--- EXERCISE DIRECTIONS ---
What must be handed in is the entire listing, exactly as written, with no pictures.

--- SOURCE DATA ---
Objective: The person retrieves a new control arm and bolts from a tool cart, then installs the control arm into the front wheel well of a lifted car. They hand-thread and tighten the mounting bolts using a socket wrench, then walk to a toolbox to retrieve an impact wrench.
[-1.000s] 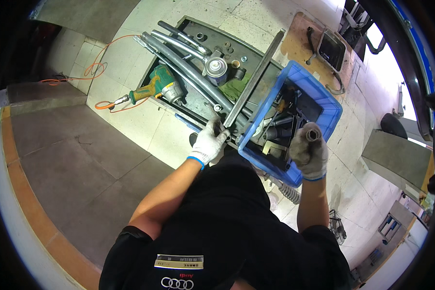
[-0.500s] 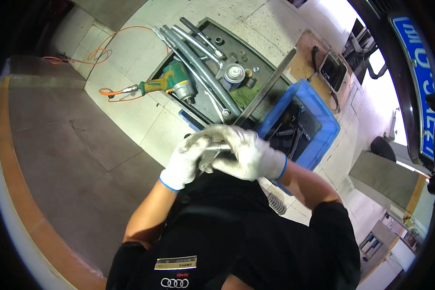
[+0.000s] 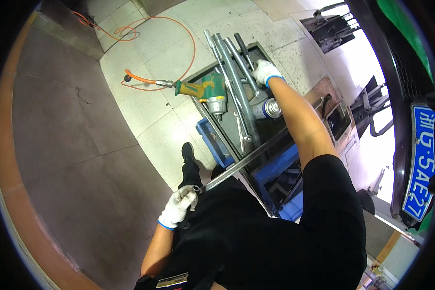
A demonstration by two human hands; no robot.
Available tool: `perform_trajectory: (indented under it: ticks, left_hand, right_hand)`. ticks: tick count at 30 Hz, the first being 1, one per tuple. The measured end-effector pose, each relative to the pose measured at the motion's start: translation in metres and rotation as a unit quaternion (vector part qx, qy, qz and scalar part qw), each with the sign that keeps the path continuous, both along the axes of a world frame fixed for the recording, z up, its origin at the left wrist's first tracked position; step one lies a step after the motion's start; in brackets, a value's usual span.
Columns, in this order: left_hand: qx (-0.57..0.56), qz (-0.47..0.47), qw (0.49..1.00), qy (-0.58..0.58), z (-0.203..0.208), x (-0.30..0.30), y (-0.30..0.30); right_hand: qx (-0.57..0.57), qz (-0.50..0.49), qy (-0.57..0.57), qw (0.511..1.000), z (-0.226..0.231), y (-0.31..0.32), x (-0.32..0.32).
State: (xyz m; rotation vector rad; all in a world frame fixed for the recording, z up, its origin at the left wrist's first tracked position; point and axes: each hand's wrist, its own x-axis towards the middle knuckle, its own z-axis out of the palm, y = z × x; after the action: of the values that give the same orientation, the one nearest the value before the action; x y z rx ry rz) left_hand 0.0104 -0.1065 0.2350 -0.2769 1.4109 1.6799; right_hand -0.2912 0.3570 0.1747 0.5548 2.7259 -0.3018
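My left hand [image 3: 178, 207], in a white knit glove, is low by my waist near the cart's near edge. Its fingers are closed on a small metal piece [image 3: 196, 189] with a dark round opening, which looks like a socket; the glove hides most of it. At the far right of the tool cart's tray [image 3: 270, 126], my gloved right hand [image 3: 266, 73] has its fingers curled over the lower end of a black-handled ratchet [image 3: 243, 49]. That end is hidden under the glove. Beside it lie a steel bar [image 3: 240, 60] and a spray can [image 3: 267, 109].
A green and yellow impact wrench [image 3: 208, 91] rests at the tray's left, on an orange air hose [image 3: 195, 48]. Long steel bars [image 3: 233, 72] and a combination wrench [image 3: 240, 133] lie across the tray. Blue bins [image 3: 216, 145] hang beside it. A car's front with a blue plate [image 3: 419, 162] stands right.
My hands, together at the metal piece before, have parted. The right has reached forward to the ratchet on the tray; the left has dropped lower with the metal piece. The view has turned.
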Motion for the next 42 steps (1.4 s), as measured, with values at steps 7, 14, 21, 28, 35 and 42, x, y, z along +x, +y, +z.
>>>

--- THE COMPLETED TASK ---
Objective: The person retrieves a new control arm and bolts from a tool cart, then installs the control arm into the front wheel well of a lifted car. They hand-thread and tighten the mounting bolts using a socket wrench, then walk to a toolbox to retrieve an impact wrench.
[-1.000s] 
[-0.500s] 
[+0.000s] 
A demonstration by two human hands; no robot.
Available tool: `perform_trajectory: (indented under it: ticks, left_hand, right_hand)`. ticks: tick count at 30 Hz, the first being 1, one per tuple. The measured end-effector pose, each relative to the pose measured at the motion's start: translation in metres and rotation as a unit quaternion (vector part qx, qy, qz and scalar part qw), each with the sign that keeps the path continuous, both along the axes of a world frame fixed for the recording, z up, its origin at the left wrist's first tracked position; step one lies a step after the motion's start; in brackets, a value's usual span.
Columns, in this order: left_hand: qx (-0.57..0.56), qz (-0.47..0.47), qw (0.49..1.00), qy (-0.58..0.58), z (-0.203..0.208), x (-0.30..0.30), y (-0.30..0.30); right_hand: qx (-0.57..0.57), qz (-0.50..0.49), qy (-0.57..0.57), qw (0.511..1.000), z (-0.226..0.231), y (-0.31..0.32), x (-0.32..0.32).
State: (xyz m; rotation vector rad; all in a world frame fixed for the recording, z up, its origin at the left wrist's first tracked position; point and axes: each hand's wrist, its own x-axis towards the middle knuckle, its own z-axis out of the palm, y = z × x; after the action: of the values that give the same orientation, the one nearest the value before the action; x y z rx ry rz) left_hand 0.0104 -0.1065 0.2350 -0.2769 1.4109 1.6799; right_hand -0.2912 0.3570 0.1747 0.5548 2.7259 -0.3018
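My left hand [image 3: 178, 207], in a white knit glove, is low by my waist near the cart's near edge. Its fingers are closed on a small metal piece [image 3: 196, 189] with a dark round opening, which looks like a socket; the glove hides most of it. At the far right of the tool cart's tray [image 3: 270, 126], my gloved right hand [image 3: 266, 73] has its fingers curled over the lower end of a black-handled ratchet [image 3: 243, 49]. That end is hidden under the glove. Beside it lie a steel bar [image 3: 240, 60] and a spray can [image 3: 267, 109].
A green and yellow impact wrench [image 3: 208, 91] rests at the tray's left, on an orange air hose [image 3: 195, 48]. Long steel bars [image 3: 233, 72] and a combination wrench [image 3: 240, 133] lie across the tray. Blue bins [image 3: 216, 145] hang beside it. A car's front with a blue plate [image 3: 419, 162] stands right.
My hands, together at the metal piece before, have parted. The right has reached forward to the ratchet on the tray; the left has dropped lower with the metal piece. The view has turned.
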Motion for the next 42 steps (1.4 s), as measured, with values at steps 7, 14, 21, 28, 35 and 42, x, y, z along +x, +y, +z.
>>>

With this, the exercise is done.